◆ Work task
Starting at the line that contains "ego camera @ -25", return every line down to the end of the records below, exactly as written.

◆ Source data
★ ★ ★ ★ ★ ★ ★

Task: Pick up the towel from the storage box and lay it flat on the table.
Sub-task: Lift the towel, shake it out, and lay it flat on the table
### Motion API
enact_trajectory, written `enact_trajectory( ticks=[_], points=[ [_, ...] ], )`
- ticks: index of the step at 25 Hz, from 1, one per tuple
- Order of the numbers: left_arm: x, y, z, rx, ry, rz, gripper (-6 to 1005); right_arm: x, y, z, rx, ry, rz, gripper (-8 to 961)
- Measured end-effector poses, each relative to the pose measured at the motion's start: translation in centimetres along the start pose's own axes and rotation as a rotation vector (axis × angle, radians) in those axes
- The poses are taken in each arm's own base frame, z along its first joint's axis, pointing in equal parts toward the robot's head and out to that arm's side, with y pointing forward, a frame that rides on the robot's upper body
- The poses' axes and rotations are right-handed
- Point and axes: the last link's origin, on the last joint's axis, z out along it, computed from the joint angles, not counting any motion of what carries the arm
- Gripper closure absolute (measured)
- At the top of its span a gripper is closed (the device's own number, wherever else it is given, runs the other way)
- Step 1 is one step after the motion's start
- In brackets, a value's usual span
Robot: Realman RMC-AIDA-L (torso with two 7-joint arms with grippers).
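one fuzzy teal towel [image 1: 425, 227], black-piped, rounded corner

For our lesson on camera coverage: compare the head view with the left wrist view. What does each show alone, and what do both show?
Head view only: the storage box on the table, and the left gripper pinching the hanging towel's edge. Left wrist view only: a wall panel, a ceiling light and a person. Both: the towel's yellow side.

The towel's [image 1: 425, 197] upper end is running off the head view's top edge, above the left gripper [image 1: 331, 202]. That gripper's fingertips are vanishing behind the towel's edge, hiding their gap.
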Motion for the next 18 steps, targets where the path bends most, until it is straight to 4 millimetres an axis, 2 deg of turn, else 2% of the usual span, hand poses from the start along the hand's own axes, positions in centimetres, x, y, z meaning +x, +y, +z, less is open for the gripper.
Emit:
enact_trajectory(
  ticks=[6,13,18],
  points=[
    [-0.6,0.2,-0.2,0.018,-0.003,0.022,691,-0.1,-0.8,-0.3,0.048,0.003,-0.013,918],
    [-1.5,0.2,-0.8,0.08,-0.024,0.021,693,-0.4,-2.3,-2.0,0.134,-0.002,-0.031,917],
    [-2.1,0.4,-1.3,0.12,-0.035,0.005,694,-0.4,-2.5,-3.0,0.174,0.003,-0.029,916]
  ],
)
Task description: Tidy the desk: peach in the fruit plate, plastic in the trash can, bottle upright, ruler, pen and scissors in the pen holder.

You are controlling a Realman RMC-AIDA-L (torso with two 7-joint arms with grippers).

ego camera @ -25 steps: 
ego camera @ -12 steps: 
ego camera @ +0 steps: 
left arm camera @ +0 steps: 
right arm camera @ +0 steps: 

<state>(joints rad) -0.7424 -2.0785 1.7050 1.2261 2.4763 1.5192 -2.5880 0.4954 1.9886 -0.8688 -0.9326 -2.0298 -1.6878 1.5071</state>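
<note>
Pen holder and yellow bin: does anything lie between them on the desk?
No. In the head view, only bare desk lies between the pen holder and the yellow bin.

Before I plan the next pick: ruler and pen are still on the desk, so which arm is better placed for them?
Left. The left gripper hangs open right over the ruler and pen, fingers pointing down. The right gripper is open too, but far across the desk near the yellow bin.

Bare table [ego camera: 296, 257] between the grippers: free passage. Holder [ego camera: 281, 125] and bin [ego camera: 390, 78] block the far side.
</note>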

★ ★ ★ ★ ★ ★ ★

◆ Answer to the problem
ego camera @ -25 steps: 
ego camera @ -12 steps: 
ego camera @ +0 steps: 
left arm camera @ +0 steps: 
right arm camera @ +0 steps: 

<state>(joints rad) -0.7424 -2.0785 1.7050 1.2261 2.4763 1.5192 -2.5880 0.4954 1.9886 -0.8688 -0.9326 -2.0298 -1.6878 1.5071</state>
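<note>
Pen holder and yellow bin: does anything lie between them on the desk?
No. In the head view, only bare desk lies between the pen holder and the yellow bin.

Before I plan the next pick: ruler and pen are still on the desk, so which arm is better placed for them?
Left. The left gripper hangs open right over the ruler and pen, fingers pointing down. The right gripper is open too, but far across the desk near the yellow bin.

Bare table [ego camera: 296, 257] between the grippers: free passage. Holder [ego camera: 281, 125] and bin [ego camera: 390, 78] block the far side.
</note>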

With that, the output is complete.